Dengan demikian, pembangunan desa diarahkan untuk menghilangkan atau mengurangi
berbagai hambatan dalam kehidupan sosial ekonomi, seperti kurang pengetahuan
dan keterampilan, kurang kesempatan kerja, dan sebagainya. Akibat berbagai
hambatan tersebut, penduduk wilayah pedesaan umumnya miskin (Jayadinata &
Pramandika, 2006: 1), Sasaran dari program pembangunan pedesaan adalah
meningkatkan kehidupan sosial dan kehidupan ekonomi masyarakat desa, sehingga
mereka memperoleh tingkat kepuasan dalam pemenuhan kebutuhan material dan spiritual
Berdasar uraian di atas, pembangunan desa secara
konkret harus memperhatikan berbagai faktor, diantaranya adalah terkait dengan
pembangunan ekonomi, pembanguna atau pelayanan pendidikan, pengembangan
kapasitas pemerintahan dan penyediaan bernagai infrastruktur desa. semua faktor
tersebut diperlukan guna mengimplementasikan dan mengintegrasikan pembangunan
desa ke dalam suatu rencana yang terstruktur dalam desain tata ruang.
Disisi lain, baik dalam Musyawarah perencanaan pembangunan (Musrenbang),
musyawarah perenacanaan pembangunan daerah (Musrenbangda), dan musyawarah
perencanaan pembanguan kecamatan ( Musrenbangcam), dimana ajang tersebut
sebagai ajang perencanaan pembangunan daerah, selama ini dirasakan tidak
optimal dan hanya bersifat formalitas semata, karena terjadi tarik menarik
kepentingan antara elite di daerah, Dengan demikian, ajang
musrenbang/musrenbangda/musrenbangcam pun tidak maksimal untuk menyerap
aspirasi masyarakat dalam pembangunan karena masing masing level (elite
birokrasi) bertahan dengan pendirian atau keputusan keputusan yang telah dibuat
sebelumnya dalam hal penentuan program pembangunan daerah.
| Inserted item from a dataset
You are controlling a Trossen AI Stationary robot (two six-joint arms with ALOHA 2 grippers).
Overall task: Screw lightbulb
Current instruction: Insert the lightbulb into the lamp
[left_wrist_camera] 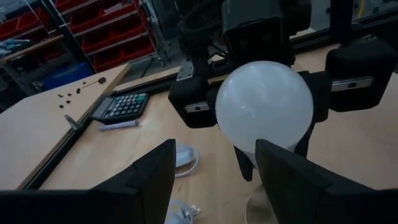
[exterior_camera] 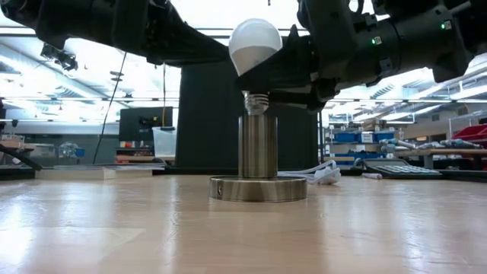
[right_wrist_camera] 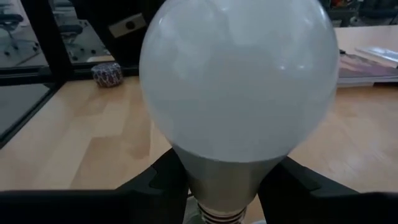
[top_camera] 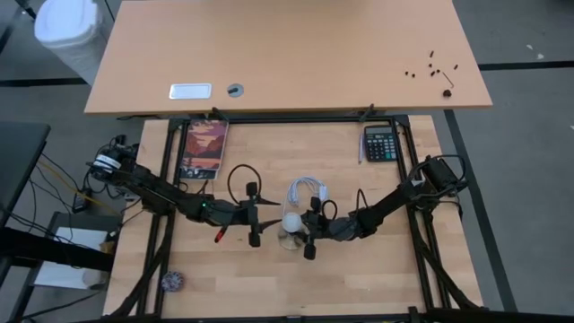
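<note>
The small white pear-shaped lightbulb (exterior_camera: 255,46) is held upright between the jaws of the right gripper (top_camera: 308,235), which are closed on its pale neck just below the globe, as the right wrist view shows. In the low view the threaded screw base is seen entering the top of the brushed silvery metal socket (exterior_camera: 258,156), a cylinder on a round disc foot that stands on the light wooden tabletop (exterior_camera: 114,228); several threads remain exposed above the socket's mouth, so the bulb appears to be only partly seated.

The left gripper (top_camera: 254,222) is stationed just beside the bulb, on the side away from the right gripper, its jaws spread wide with nothing between them; in the left wrist view the bulb (left_wrist_camera: 263,109) is seen just beyond its dark fingertips (left_wrist_camera: 155,174). A white cord (top_camera: 305,189) lies coiled on the tabletop beyond the socket.

The step in hand is judged to be the threading of the bulb into the socket. The next move probably calls for the right wrist to be rotated about the bulb's upright axis while the bulb is kept straight, and the socket foot may need to be steadied by the left jaws so that it does not turn with the bulb.
</note>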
Di samping itu,
hasil musrenbang dalam kenyataannya tidak pernah diaplikasikan dan
diimplementasikan dilapangan secara utuh.
Otonomi daerah yang berada di Kabupaten/Kota juga
menyebabkan peran pemerintah Provinsi menjadi tidak maksimal dalam upaya
pengentasan kemiskinan di Jawa Barat, Dalam hierarki perundang undangan, peran
pemerintah Provinsi hanya sebatas memberikan saran dan konsultasi kepada
pemerintah Kabupaten/Kota. Hal tersebut menyebabkan ketiadaan akses yang lebih
bagi pemerintah Provinsi untuk dapat mengimplementasikan program program
pengentasan atau penanggulangan kemiskinan di desa.
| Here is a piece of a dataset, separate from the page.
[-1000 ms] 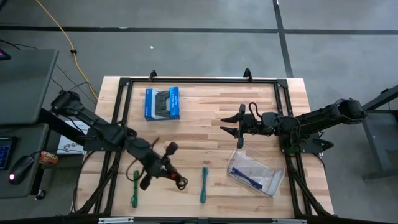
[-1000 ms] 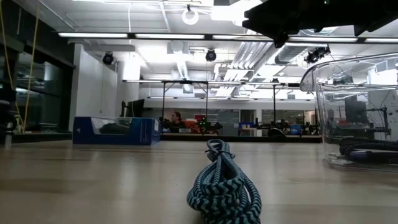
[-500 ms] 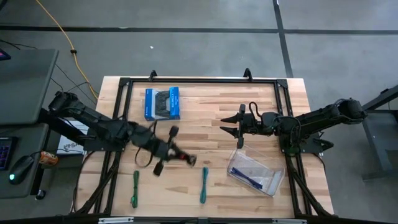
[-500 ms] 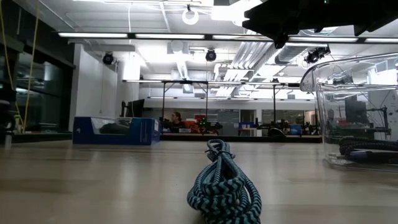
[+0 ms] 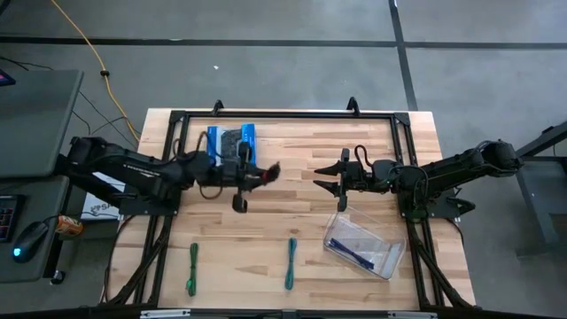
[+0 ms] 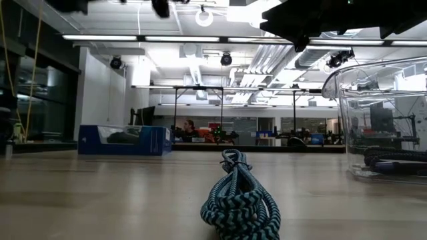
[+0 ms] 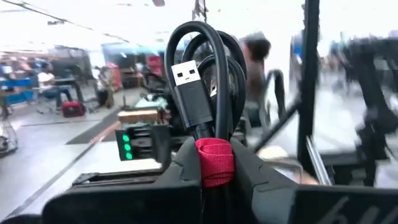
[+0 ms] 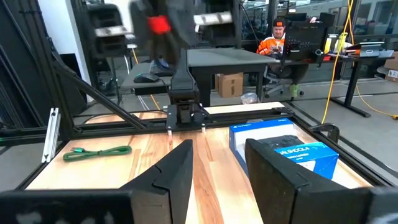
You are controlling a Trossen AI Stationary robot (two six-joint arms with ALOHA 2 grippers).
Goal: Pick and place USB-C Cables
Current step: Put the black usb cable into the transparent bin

Minimnya peran pemerintah Provinsi terkait dengan
pembangunan desa, kondisi tersebut kemudian diperparah dengan banyaknya
kebijakan pemerintah pusat dalam pembangunan desa yang selalu bersifat top
down, dimana pemerintah pusat selalu memaksakan program programnya dalam
pembangunan desa bagi daerah. Kebijakan Pemerintah dalam pembangunan desa juga
bersifat parsial atau sektoral, sehingga keterkaitan dan keterpaduan antar
program tidak terjadi. Dengan kata lain, antar departemen terkait tidak ada
sinergitas fungsi dan program terkait dengan kemiskinan di desa, selain itu,
kebijakan pemerintah dalam pembangunan desa selam ini tidak akomodatif terhadap
ke khasan daerah dan cenderung diseragamkan, kebijakan tidak fokus pada
pengentasan atau penanggulangan kemiskinan, dimana kegiatan apa yang akan
dilakukan tidak berdasarkan pada grand design pembangunan desa (misalnya 5
tahunan)
Kebijakan pemerintah terkait pembangunan desa selama ini dinilai tidak
berdasarkan pada potensi desa yang ada, tidak berdasarkan pada desain tata
ruang (yang telah dibuat), hasil musrenbang tidak implementatif, tidak ada
perencanaan yang komprehensif terhadap pembangunan desa, mekanisme perencanaan
dan pembiayaan desa tidak optimal, peran Stakeholders terutama pemerintah desa
tidak optimal, Hal tersebut telah menyebabkan pembangunan desa hanya
menggantungkan (depen on) pada bantuan atau program dari pemerintah pusat,
Provinsi Kabupaten dan Kota. selain itu, kebijakan pemerintah terkait
pembangunan desa selama ini juga dinilai tidak memperhatikan kondisi faktual
infrastruktur yang ada di desa, ketersediaan prasarana ekonomi dan aktivitas
ekonomi, pelayanan pendidikan, kesehatan, kesempatan kerja sehingga
diversifikasi usaha di desa sangat terbatas, lebih lanjut, desa menjadi tidak
mandiri dan hanya menggantungkan usaha atau pencaharian nafkah kepada sektor
pertanian semata. Akibat program program pemerintah yang tidak berdasarkan pada
potensi dan kekhasan daerah tersebut telah menyebabkan banyak potensi yang
berada di desa menjadi tidak berkembang.
Secara umum, berdasarkan peraturan perundang
undangan, sebenarnya desa dapat membangun daerahnya berdasarkan prakarsa
sendiri secara bottom up. Dimana desa terdiri dari kepala desa dan perangkatnya
serta badan permusyawaratan desa (BPD) sebagai legislatif Desa, Di sisi lain,
sumber pembiayaan bagi pembangunan desa yang dapat diambil berdasar perundang
undangan yaitu dari Pemerintah Pusat, Pemerintah Provinsi, Kabupaten / Kota,
dari penghasilan desa yang syah (BUMdes), serta kerjasama dengan pihak ketiga.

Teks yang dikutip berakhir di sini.